Sing was sent to Egypt in 1916 to join the Egyptian Expeditionary Force. Albert and his brother Arthur left New Zealand on 29 February 1916 on the ship 'Aparima', arriving in Suez on 4 April 1916. From 1916-17 he fought in the Western Front.

Some confusion surrounding the spelling of the surname 'Sing' is addressed on 7 April 1922, Sing received a letter from the War Accounts and Records Office that Albert had requested to alter his name from 'Sing' to 'Singe' despite his name in his service records being 'Sing'. The letter also noted that on 14 March 1917 Albert signed a document in France that confirmed his recently deceased brothers name as Herbert Stanley Sing. Despite Albert's elder brother Herbert using the name Albert when he enlisted to the New Zealand Army. In later Newspaper documents unrelated to his military records, Albert's name is written as 'Singe'.

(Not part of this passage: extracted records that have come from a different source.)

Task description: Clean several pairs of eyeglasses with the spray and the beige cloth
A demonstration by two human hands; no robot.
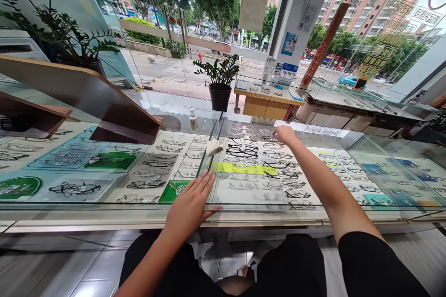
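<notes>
My left hand [191, 202] lies flat on the front edge of the glass display counter [244, 199], fingers together and stretched out, thumb apart. It holds nothing. My right hand [285, 134] reaches across to the far side of the counter with its fingers curled closed. Whatever it may grip is too small to make out. Close by its fingertips are thin eyeglasses [267, 132] in the case. A crumpled whitish cloth [213, 147] rests on the glass between my hands. Behind it stands a small white spray bottle [193, 119], upright.
Rows of eyeglasses [242, 150] fill the case under the glass. A brown wooden board [80, 93] stands tilted at the left. Beyond the counter are a potted plant [220, 86] and a wooden display table [266, 102]. Another glass counter [365, 102] runs along the right.
</notes>
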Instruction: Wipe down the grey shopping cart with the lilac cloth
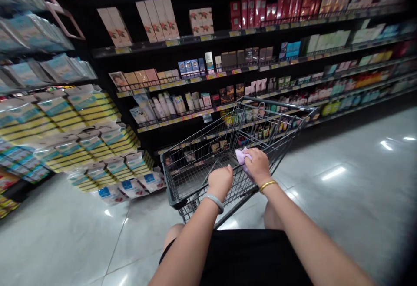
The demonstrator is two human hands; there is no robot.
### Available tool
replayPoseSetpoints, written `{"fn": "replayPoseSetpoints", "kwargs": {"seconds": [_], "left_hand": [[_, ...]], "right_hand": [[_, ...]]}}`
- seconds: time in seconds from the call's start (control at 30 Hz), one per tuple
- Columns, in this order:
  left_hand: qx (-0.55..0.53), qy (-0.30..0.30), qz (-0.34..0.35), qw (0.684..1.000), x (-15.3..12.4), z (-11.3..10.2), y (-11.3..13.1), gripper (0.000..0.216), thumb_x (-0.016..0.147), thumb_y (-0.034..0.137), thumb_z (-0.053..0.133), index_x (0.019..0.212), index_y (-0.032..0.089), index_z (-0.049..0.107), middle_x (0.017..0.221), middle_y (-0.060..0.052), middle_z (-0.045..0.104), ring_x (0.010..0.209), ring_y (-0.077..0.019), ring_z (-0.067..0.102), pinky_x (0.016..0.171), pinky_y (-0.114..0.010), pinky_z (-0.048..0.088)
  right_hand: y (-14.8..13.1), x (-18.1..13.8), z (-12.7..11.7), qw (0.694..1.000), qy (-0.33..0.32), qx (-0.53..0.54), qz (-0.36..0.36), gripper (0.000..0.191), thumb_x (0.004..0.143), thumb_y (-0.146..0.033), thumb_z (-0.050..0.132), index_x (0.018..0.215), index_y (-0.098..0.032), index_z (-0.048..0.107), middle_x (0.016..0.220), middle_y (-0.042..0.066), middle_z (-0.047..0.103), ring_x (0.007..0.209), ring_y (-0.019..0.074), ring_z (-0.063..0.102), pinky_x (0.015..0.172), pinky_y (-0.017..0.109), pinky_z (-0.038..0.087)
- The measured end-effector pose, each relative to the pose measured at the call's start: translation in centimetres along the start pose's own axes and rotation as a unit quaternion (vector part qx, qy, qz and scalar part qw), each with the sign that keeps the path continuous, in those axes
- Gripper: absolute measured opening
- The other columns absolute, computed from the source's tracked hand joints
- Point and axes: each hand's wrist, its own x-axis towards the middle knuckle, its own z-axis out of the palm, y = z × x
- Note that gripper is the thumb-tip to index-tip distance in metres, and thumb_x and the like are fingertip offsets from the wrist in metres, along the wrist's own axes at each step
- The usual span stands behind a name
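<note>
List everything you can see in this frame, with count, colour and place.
shopping cart: one, dark grey wire, centre, ahead of the person
cloth: one, pale lilac, on the cart's handle
shelving: one long run, black, across the back
red boxes: many, red, upper shelf right
tall boxes: several, cream, upper shelf left of centre
stacked packs: many, white with yellow and blue, floor pile at left
floor: one, grey glossy tiles, all around
gold bangle: one, gold, right wrist
pale bangle: one, grey-white, left wrist
garment: one, black, bottom centre
left grip: bare hand, closed on the cart's handle
right grip: bare hand, curled over the cloth
</note>
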Motion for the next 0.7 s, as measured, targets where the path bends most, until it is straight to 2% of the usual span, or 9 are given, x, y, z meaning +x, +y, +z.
{"fn": "replayPoseSetpoints", "kwargs": {"seconds": [0.07, 0.17, 0.23, 0.3, 0.4, 0.5, 0.57, 0.7], "left_hand": [[-0.004, -0.012, 0.003, 1.000, 0.5, -0.3, 1.0, 0.039, 0.099, 0.020, 0.030, 0.106, 0.010, 0.067, 0.091, -0.019, 0.071, 0.088, -0.0256, 0.071, 0.075, -0.038, 0.055], [-0.012, -0.033, 0.013, 0.999, 1.0, -0.6, 2.1, 0.032, 0.095, 0.016, 0.036, 0.103, 0.010, 0.067, 0.092, -0.018, 0.071, 0.089, -0.0253, 0.071, 0.075, -0.036, 0.055], [-0.019, -0.047, 0.022, 0.998, 1.2, -0.7, 2.4, 0.032, 0.095, 0.016, 0.036, 0.106, 0.011, 0.066, 0.096, -0.018, 0.071, 0.091, -0.0247, 0.071, 0.076, -0.035, 0.054], [-0.030, -0.062, 0.027, 0.997, 1.4, -0.8, 2.8, 0.037, 0.097, 0.019, 0.031, 0.108, 0.011, 0.065, 0.099, -0.017, 0.071, 0.093, -0.0237, 0.070, 0.078, -0.033, 0.054], [-0.050, -0.084, 0.029, 0.995, 1.8, -0.7, 3.6, 0.052, 0.101, 0.026, 0.016, 0.110, 0.011, 0.065, 0.102, -0.016, 0.072, 0.096, -0.0224, 0.069, 0.079, -0.032, 0.053], [-0.070, -0.099, 0.040, 0.992, 2.4, -0.8, 4.2, 0.059, 0.102, 0.028, 0.010, 0.111, 0.012, 0.066, 0.105, -0.015, 0.072, 0.098, -0.0219, 0.069, 0.079, -0.032, 0.052], [-0.080, -0.107, 0.058, 0.989, 2.5, -1.1, 4.2, 0.055, 0.101, 0.028, 0.015, 0.110, 0.013, 0.067, 0.108, -0.013, 0.072, 0.099, -0.0207, 0.068, 0.081, -0.030, 0.051], [-0.079, -0.112, 0.072, 0.988, 1.2, -1.7, 2.5, 0.050, 0.101, 0.037, 0.025, 0.104, 0.015, 0.070, 0.108, -0.012, 0.073, 0.100, -0.0230, 0.068, 0.083, -0.031, 0.050]], "right_hand": [[-0.7, -1.6, 0.6, 0.999, 0.042, -0.001, 0.012, 0.025, 0.081, -0.017, 0.050, 0.097, -0.018, 0.069, 0.104, 0.009, 0.064, 0.097, 0.0229, 0.052, 0.091, 0.035, 0.038], [-1.0, -4.0, 1.5, 0.995, 0.079, 0.039, -0.047, 0.022, 0.084, -0.019, 0.052, 0.099, -0.019, 0.069, 0.112, 0.010, 0.063, 0.109, 0.0241, 0.049, 0.098, 0.039, 0.037], [0.1, -4.7, 1.2, 0.992, 0.084, 0.047, -0.077, 0.023, 0.085, -0.019, 0.053, 0.101, -0.020, 0.068, 0.118, 0.009, 0.062, 0.114, 0.0240, 0.047, 0.102, 0.040, 0.035], [1.9, -4.3, 0.3, 0.994, 0.062, 0.033, -0.085, 0.024, 0.083, -0.018, 0.054, 0.102, -0.022, 0.069, 0.120, 0.008, 0.063, 0.115, 0.0236, 0.047, 0.102, 0.041, 0.034], [4.3, -2.5, -1.7, 0.999, 0.040, 0.002, -0.023, 0.026, 0.081, -0.018, 0.055, 0.102, -0.023, 0.069, 0.117, 0.006, 0.064, 0.111, 0.0236, 0.049, 0.098, 0.039, 0.035], [4.2, -1.7, -2.7, 0.998, 0.046, -0.010, 0.046, 0.029, 0.079, -0.015, 0.053, 0.102, -0.021, 0.070, 0.114, 0.007, 0.064, 0.105, 0.0235, 0.049, 0.093, 0.037, 0.038], [3.1, -2.4, -2.5, 0.999, 0.043, 0.005, 0.027, 0.030, 0.079, -0.013, 0.052, 0.101, -0.021, 0.070, 0.112, 0.008, 0.064, 0.106, 0.0235, 0.049, 0.094, 0.037, 0.039], [1.5, -4.8, -1.4, 0.994, 0.049, 0.070, -0.069, 0.029, 0.082, -0.013, 0.052, 0.104, -0.020, 0.069, 0.118, 0.009, 0.061, 0.115, 0.0243, 0.045, 0.104, 0.041, 0.037]]}}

In 1934, Sing took Edward Martin to court for his involvement in a motor incident, which saw Sing hit by Martin's car while cycling. Sing stated that on the night of 14 October, while cycling home on Gladstone Road toward Roebuck Road in Gisborne, a car accelerated behind him. The vehicle hit Sing, which witnesses say threw him into the air and then the cars wheel passed over his body. Witnesses pulled Sing from under the vehicle and he was taken to hospital. The driver admitted negligence and was found to be driving while intoxicated. Sing claimed damages in court and was awarded £570 by the jury for special damages and costs.

Sing appears across various New Zealand newspapers including The New Zealand Herald, in 1938 and again in 1946 reporting charges for bookmaking.

Sing had three children with wife Isobel, Donald, Mervyn and Miles. Sing died in Gisborne in 1950 at age 58 and is buried in the Taruheru Cemetery in Gisborne.

Albert Victor Sing is one of 71 New Zealand service people identified as being of Chinese descent.